BEGIN Dataset content
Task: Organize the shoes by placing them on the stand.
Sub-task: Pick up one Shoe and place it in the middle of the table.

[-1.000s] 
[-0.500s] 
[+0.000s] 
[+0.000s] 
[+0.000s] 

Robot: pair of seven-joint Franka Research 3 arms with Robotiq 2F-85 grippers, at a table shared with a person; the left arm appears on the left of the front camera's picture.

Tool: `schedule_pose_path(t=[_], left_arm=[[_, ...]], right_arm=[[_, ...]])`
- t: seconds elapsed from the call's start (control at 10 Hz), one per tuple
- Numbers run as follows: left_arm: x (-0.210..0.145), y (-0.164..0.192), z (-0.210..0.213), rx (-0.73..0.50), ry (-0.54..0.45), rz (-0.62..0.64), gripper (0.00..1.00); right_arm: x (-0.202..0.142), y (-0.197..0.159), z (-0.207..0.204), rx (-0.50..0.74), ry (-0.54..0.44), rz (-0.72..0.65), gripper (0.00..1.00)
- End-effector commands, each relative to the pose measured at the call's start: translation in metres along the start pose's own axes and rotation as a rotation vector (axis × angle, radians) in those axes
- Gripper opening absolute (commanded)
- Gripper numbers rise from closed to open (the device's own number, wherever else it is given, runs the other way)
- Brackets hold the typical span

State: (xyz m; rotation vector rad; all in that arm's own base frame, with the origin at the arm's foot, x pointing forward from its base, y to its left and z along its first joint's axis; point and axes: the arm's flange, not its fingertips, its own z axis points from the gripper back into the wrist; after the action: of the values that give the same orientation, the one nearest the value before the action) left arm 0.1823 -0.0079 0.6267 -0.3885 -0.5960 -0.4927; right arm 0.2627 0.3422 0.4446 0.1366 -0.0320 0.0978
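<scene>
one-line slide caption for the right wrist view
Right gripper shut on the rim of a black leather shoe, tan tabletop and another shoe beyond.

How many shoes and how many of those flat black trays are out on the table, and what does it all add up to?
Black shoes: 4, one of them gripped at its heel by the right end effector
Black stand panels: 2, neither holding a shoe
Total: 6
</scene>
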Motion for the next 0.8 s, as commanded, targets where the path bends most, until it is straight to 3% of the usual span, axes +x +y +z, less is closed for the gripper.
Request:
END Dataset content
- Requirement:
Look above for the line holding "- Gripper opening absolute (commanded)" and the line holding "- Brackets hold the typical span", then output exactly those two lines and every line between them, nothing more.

- Solution to the exercise:
- Gripper opening absolute (commanded)
- Gripper numbers rise from closed to open (the device's own number, wherever else it is given, runs the other way)
- Brackets hold the typical span

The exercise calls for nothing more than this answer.